Vítor Manuel Lima Santos (born 10 August 1981) is a Portuguese retired professional footballer who played as a midfielder.

Club career

Early years
Aged 19, Guimarães-born Lima left his country and joined UD Salamanca in Spain. He would never appear officially for the first team, also being loaned to modest Zamora CF, and left the Castile and León club in 2001.

In the following four seasons, Lima played in the Portuguese third division with Clube Caçadores das Taipas – three years – and Académico de Viseu FC.

Falkirk
On 15 June 2005, free agent Lima signed for Falkirk alongside compatriot Tiago Jonas, being discovered by the team's player-coach Russell Latapy who had spent several seasons in Portugal as a player. He made his Scottish Premier League debut on 6 August, playing the full 90 minutes in a 2–0 away win against Livingston.

On 28 April 2006, Lima extended his contract with the Bairns for a further season. He left the club in summer 2007 after making 42 competitive appearances (30 starts), hoping to "return to Portugal".

Greece, return to Scotland
Lima joined Greek second tier club Ethnikos Piraeus F.C. in June 2007. He often started during his tenure.
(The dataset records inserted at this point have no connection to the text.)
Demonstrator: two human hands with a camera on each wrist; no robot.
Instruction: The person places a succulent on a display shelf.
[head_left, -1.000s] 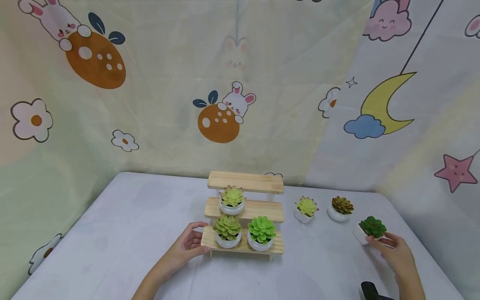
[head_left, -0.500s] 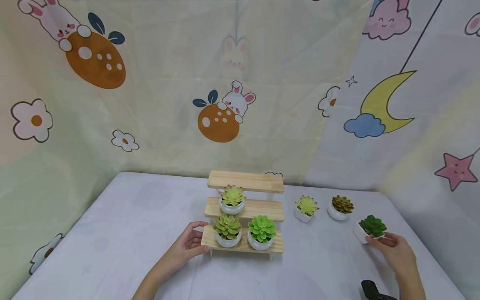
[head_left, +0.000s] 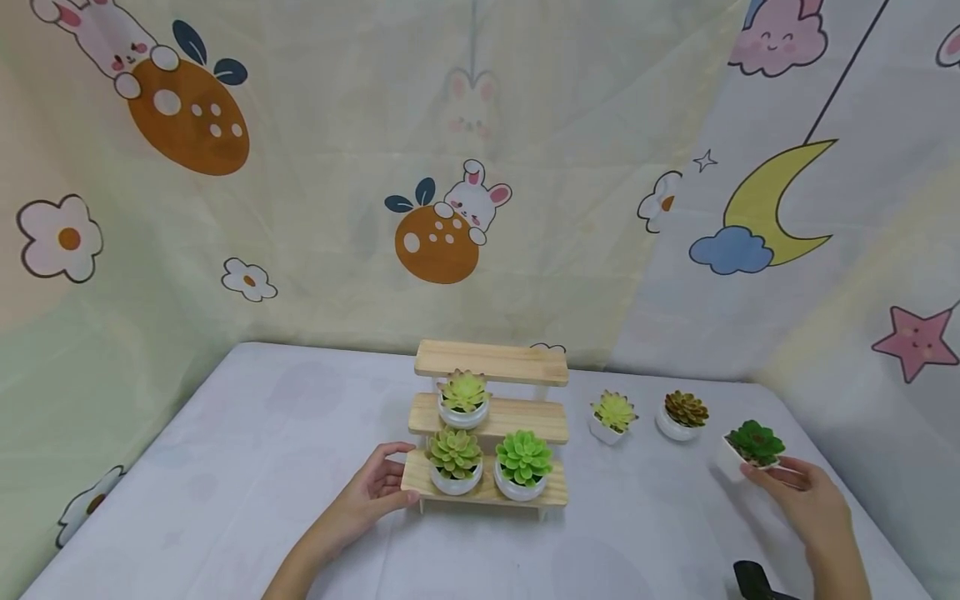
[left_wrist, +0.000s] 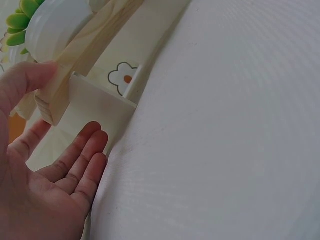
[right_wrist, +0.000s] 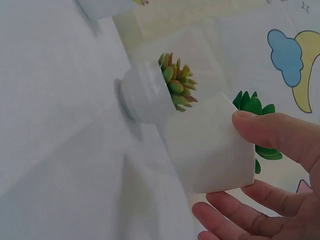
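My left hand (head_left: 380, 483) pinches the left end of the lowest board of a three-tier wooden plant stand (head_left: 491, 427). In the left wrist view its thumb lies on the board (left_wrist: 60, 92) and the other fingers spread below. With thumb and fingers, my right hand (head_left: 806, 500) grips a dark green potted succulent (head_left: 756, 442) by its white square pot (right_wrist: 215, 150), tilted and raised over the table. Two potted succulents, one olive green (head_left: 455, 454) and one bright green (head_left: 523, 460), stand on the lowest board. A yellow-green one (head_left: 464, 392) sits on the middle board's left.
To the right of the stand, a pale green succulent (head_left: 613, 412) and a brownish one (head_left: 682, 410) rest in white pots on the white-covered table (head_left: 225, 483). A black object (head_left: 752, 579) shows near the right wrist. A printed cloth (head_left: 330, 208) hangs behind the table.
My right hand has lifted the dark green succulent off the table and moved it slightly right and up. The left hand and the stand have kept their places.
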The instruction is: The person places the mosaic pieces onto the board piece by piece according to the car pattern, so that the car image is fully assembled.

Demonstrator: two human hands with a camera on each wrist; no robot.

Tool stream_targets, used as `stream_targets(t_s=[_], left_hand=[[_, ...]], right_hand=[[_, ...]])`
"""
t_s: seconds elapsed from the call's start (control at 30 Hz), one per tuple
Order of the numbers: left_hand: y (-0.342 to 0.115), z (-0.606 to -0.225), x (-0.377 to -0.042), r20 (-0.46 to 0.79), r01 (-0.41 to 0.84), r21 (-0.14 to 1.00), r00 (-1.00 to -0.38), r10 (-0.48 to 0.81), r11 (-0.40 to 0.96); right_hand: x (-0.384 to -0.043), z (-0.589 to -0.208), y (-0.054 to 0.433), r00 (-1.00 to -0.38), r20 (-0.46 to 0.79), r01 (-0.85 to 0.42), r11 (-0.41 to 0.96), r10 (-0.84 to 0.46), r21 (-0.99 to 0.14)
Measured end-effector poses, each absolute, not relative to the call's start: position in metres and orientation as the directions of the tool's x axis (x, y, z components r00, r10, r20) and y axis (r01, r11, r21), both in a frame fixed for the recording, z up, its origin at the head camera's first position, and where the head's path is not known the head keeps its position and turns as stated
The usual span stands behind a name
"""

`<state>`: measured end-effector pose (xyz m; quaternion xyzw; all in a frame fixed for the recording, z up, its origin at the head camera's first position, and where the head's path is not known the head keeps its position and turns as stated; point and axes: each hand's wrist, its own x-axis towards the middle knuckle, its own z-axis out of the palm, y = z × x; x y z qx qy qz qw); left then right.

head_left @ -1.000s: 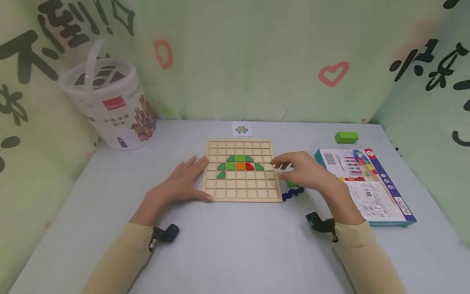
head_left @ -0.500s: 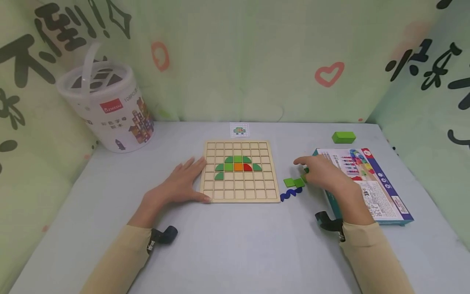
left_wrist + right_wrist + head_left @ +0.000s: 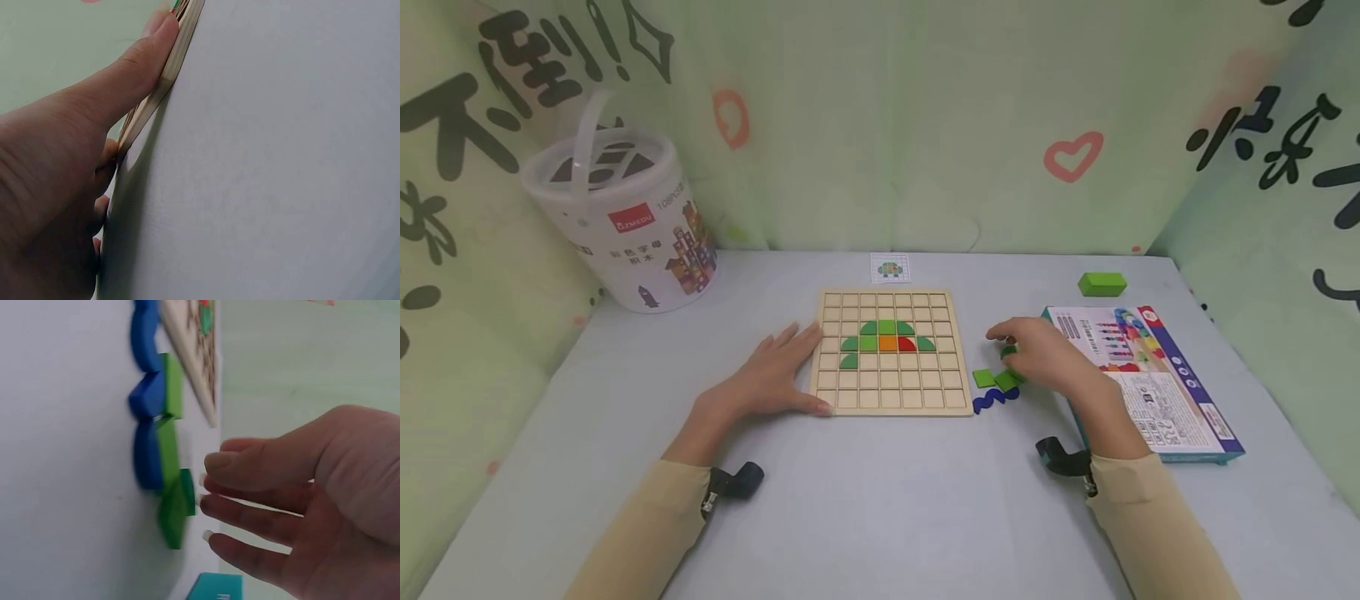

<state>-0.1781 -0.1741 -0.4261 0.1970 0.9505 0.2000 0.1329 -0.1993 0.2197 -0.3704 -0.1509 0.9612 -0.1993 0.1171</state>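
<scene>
A wooden grid board lies mid-table with green, orange and red tiles set in its upper half. My left hand rests at its left edge, fingers spread, thumb on the near-left corner. Right of the board, my right hand hovers over loose tiles, its fingers loosely bent. In the right wrist view its fingertips are close to a dark green tile, with nothing held between thumb and fingers. Light green square tiles lie beside a row of blue tiles. The hand partly hides this pile in the head view.
A small pattern card lies behind the board. A flat toy box sits under and beyond the right forearm, with a green block behind it. At the back left stands a white lidded bucket with a handle.
My right hand has moved from the board's right edge to the loose tiles, then slightly left, and the light green squares have shifted a little left. My left hand stays on the board.
</scene>
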Motion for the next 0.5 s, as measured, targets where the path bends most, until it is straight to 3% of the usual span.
stream_targets(t_s=[0.27,0.5], left_hand=[[-0.173,-0.425,-0.178,-0.178,0.316,0.430,-0.889,0.423,0.845],[-0.173,-0.425,-0.179,-0.187,0.313,0.423,-0.888,0.420,0.850]], right_hand=[[-0.205,-0.385,0.220,-0.952,-0.109,-0.227,0.900,-0.285,-0.372],[-0.207,-0.385,0.217,-0.950,-0.156,-0.183,0.888,-0.269,-0.421]])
On 30 July 2009, Lima returned to Falkirk on a one-year deal. He missed several games during the campaign due to a knee injury, with the side eventually being relegated from the top flight after ranking 12th and last, following which he was released.

Later career
Lima return to Greece and its division two for 2010–11, helping Doxa Drama F.C. to promote to the Super League. In the 2012 off-season he moved to neighbouring Cyprus, signing with Ethnikos Achna FC.

On 12 July 2013, Lima moved to Iraklis Thessaloniki F.C. of the Greek second division. On 7 June of the following year he was supposed to sign for another team in the country, Agrotikos Asteras FC, but the deal eventually fell through.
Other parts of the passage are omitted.